HZ.
MUHAMMED’DEN SONRA
(MS 632+; HS
10+)
Not.1 HALİFE EBUBEKİR
Hz. Muhammed’in ölümünden
sonra halk nezdinde Hz. Ali’nin
halife olması beklenirken sürpriz bir şekilde Ebubekir
halife olur. Aslında halifeliği Ömer
istiyordu ancak halk arasında pek sevilmediği için halife olamayacağını
biliyordu. Bu nedenle (daha Hz. Muhammed ölmeden) Ebubekir’i
ikna edip (bir süre sonra devralmak üzere) halifeliği
Ebubekir’in almasını sağlamıştı.
bkz.
Arif Tekin, Bilinmeyen Yönleriyle Hz.
Muhammed'in Ölümü, (pdf-s.65-66)
Not.2 MÜSLÜMANLAR KİTLESEL BİR ŞEKİLDE
İSLAMİYET’İ TERK EDİYORLAR
a) Hz.

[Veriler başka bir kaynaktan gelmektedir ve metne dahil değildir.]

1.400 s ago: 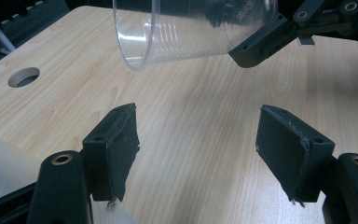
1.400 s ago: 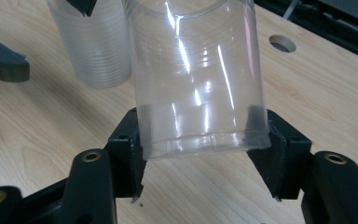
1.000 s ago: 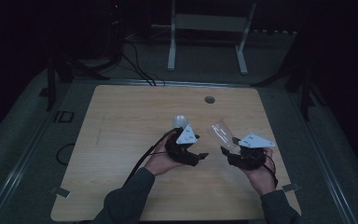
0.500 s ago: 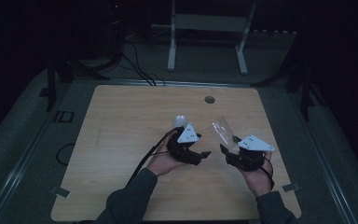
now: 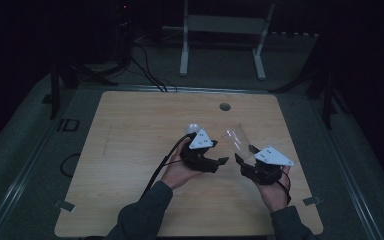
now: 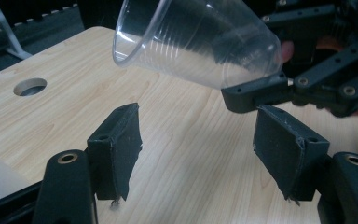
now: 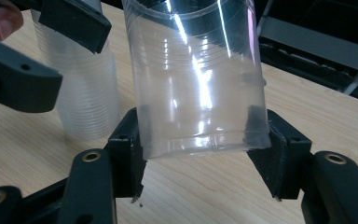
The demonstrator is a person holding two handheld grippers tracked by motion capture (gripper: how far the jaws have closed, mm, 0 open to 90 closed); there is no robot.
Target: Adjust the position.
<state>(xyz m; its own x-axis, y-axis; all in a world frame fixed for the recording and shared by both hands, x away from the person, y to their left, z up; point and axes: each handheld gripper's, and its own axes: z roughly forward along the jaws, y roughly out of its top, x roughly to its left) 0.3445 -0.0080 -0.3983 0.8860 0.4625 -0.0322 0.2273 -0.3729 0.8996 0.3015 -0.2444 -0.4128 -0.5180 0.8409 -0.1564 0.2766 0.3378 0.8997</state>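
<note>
Clear plastic cup (image 7: 193, 79), held tilted above the table (image 5: 130, 145) by its base in the right hand-held gripper (image 7: 200, 154); left hand-held gripper (image 6: 205, 154), jaws just narrowed on nothing; overtightening may crumple its thin wall

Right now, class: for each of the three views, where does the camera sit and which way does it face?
High view: above the person's side, facing forward and down on the table; forearms and both hands show.
Left gripper view: rides the left gripper, facing along its empty jaws.
Right gripper view: rides the right gripper, jaws gripping the clear cup; cup stack behind.
Shared: both gripper views show the clear cup.
</note>
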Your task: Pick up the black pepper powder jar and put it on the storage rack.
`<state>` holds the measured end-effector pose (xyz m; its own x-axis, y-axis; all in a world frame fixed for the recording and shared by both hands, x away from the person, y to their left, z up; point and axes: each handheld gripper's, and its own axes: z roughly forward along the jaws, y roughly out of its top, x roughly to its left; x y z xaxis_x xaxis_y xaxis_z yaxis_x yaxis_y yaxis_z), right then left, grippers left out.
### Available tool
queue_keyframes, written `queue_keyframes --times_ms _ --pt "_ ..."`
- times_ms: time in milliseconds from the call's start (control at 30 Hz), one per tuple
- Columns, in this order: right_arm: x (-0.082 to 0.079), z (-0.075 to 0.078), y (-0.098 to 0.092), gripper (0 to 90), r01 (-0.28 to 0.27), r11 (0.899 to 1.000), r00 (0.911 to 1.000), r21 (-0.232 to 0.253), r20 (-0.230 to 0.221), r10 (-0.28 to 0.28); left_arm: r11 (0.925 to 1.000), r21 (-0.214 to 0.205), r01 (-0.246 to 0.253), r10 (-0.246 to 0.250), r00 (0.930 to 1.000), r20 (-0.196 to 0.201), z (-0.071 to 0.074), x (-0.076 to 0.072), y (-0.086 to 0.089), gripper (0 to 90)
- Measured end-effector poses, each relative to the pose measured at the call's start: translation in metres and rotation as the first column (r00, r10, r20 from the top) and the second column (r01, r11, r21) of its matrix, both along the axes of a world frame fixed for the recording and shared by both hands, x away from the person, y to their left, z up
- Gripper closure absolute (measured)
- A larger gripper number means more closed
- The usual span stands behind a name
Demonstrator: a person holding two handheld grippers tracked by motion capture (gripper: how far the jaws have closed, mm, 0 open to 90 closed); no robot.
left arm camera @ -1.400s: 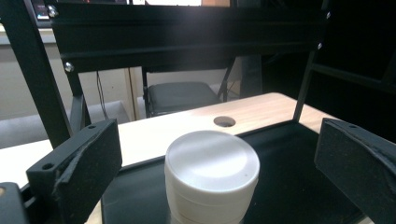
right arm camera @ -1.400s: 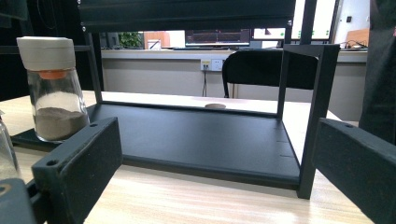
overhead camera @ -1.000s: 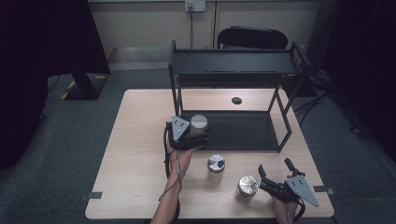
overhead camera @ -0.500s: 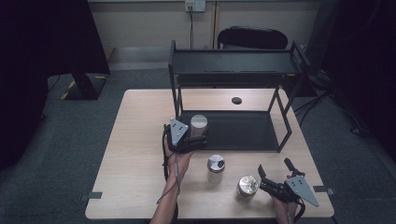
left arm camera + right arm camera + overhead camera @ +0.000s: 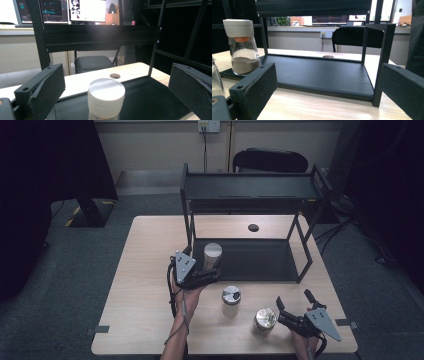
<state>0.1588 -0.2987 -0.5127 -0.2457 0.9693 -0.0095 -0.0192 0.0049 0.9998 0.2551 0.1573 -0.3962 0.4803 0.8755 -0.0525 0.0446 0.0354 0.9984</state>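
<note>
I have the white-capped jar [image 5: 212, 255] standing upright on the bottom shelf of the black rack [image 5: 300, 190], its long axis vertical and its flat cap facing straight up; it sits at the shelf's near left corner, roughly 10 o'clock from the table's middle. In the left gripper view the jar [image 5: 106, 98] rises dead centre between my jaws, which are spread wide on either side with clear air between each pad and the cap, so nothing is gripped. The cap is a smooth, matt white plastic disc with a stepped rim; in the right gripper view the jar [image 5: 241, 47] shows an orange collar under the cap, clear glass walls and a brownish powder filling the lower part. My left gripper [image 5: 212, 272] hovers just at the jar's 6 o'clock side in the high view, the grey three-cornered plate on top. My right gripper [image 5: 295, 302] is at about 5 o'clock on the table, jaws also parted and empty, pointing toward the rack. Just at its 9 o'clock stands a jar with a shiny metallic lid [image 5: 264, 318], and a second jar with a silver lid [image 5: 231, 300] stands at 6 o'clock of the rack's front edge. The rack is matt black metal with square posts and a flat shelf plate; the table [image 5: 145, 270] is pale wood-grain laminate with a small dark round hole [image 5: 253, 227] at 12 o'clock.
</note>
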Motion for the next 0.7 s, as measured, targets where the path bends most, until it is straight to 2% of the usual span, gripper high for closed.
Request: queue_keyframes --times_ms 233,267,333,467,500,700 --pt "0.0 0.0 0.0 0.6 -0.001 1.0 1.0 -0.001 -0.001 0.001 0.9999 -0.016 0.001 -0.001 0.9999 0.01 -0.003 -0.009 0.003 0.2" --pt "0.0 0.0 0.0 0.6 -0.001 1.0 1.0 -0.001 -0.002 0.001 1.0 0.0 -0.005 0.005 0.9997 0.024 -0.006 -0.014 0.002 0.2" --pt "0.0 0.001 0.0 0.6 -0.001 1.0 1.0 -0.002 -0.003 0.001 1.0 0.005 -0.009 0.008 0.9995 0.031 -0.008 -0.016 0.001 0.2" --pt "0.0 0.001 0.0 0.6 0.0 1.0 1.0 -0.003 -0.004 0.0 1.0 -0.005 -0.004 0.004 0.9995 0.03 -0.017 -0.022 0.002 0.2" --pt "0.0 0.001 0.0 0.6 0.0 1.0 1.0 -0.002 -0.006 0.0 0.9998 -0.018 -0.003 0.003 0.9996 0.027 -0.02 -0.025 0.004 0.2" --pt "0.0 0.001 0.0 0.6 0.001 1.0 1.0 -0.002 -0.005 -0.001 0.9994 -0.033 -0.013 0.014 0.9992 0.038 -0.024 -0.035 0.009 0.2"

Muhammed öldürülünce
Müslümanlar kitlesel bir şekilde İslamiyet’i terk ediyorlar/ dinden çıkıyorlar.
Mekke ve Medine’deki camilerle Bahreyn’de bir cami olmak üzere yalnız üç
merkezdeki camiler kalıyor.
b) Halife Ebubekir
Müslümanları bir daha toparlamak için, dinden çıkanlara karşı değişik
cephelerde savaş ilan ediyor, peygamberlik iddiasında bulunanların üzerine
gidiyor.
c) Mesela a) meşhur Müseyleme, b) Şecah binti Haris adında bir kadın, c) Yakıd isminde bir başka kadın (Suriye’nin
Halep tarafında peygamberlik iddiasında bulunuyordu), d) Lakit bin Malik Ezdî
(Umman’da peygamberliğini ilan etmişti ve zaten İslamiyet’ten önce de
oranın emiriydi, asıl adı Cülendi),
e) Esved-i Ansî, f) Tuleyha b. Huveylid Esedî gibileri de kendi
bölgelerinde peygamberliklerini ilan etmişlerdi.

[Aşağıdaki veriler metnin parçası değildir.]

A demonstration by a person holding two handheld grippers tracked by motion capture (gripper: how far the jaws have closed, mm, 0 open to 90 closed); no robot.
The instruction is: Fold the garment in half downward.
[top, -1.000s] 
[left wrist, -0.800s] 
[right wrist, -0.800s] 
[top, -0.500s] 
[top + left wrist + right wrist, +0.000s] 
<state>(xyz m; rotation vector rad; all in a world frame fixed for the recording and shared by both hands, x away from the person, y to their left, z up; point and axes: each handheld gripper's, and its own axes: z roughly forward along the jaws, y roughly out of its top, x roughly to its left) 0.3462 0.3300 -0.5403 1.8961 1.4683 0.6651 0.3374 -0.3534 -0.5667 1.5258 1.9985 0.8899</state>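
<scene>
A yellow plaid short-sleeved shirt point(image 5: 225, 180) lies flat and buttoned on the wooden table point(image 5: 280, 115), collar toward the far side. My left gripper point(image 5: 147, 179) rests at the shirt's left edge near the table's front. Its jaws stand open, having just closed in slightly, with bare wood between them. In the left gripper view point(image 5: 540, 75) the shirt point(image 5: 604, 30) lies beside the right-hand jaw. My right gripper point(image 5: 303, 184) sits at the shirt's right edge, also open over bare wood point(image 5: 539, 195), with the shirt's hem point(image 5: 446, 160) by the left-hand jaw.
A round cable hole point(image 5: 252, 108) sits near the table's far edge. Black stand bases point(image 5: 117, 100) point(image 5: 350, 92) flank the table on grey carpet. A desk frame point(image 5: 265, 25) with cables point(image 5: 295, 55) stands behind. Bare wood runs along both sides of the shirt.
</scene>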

c) Hz. Muhammed’in vefatından sonra
kitlesel bir şekilde İslamiyet’i bırakanlar bu kez isimlerini verdiğim
peygamber adaylarından özellikle Müseyleme, Şecah ve Esved ile Tuleyha etrafında toplanmaya başlıyorlar, onları peygamber
olarak tanıyıp destekliyorlar.
d) Bunlar, Hz. Muhammed’in ölümünden
sonra yeni ortaya atılan adaylar değildi; tersine Muhammed zamanında da peygamberliklerini
ilan etmişlerdi ve bunlardan bazılarıyla Muhammed arasında diyaloglar, savaşlar
bile olmuştu.
e) Ebubekir
sahte peygamberlerin üzerine giderken, en çok kayıp Müseyleme ordusuna karşı veriliyor. Rivayetlere göre bu savaşta 21 bin insan hayatını kaybediyor. Savaş, Yemame denilen yerde
olduğu için adını bundan alıyor (Yemame savaşı), Hz. Muhammed’in vefat ettiği yılda (Miladi
632) meydana geliyor.
bkz. Arif Tekin, Bilinmeyen Yönleriyle Kur'an
(Kur'an'ın Kökeni -2) , (pdf-s.
119-121)
Not.3 HALİFE EBUBEKİR
ZAMANINDA KUR’AN’IN KİTAP HALİNE GETİRİLMESİ
a) İşte bu savaşta Müslümanlardan Kur’an’ı bilen birçok insan hayata veda edince
Ömer Ebubekir’e, Kur’an’ı bilenler gitgide ortalıktan kayboluyorlar; o
yüzden tedbir alalım, bunu kitap haline getirelim, teklifini sunuyor. Rivayetlere
göre bu savaşta öldürülen ve Kur’an’ı bilen
Müslümanların sayısı 70; ancak bazı kaynaklarda bunların 500 kişi olduğu söyleniyor.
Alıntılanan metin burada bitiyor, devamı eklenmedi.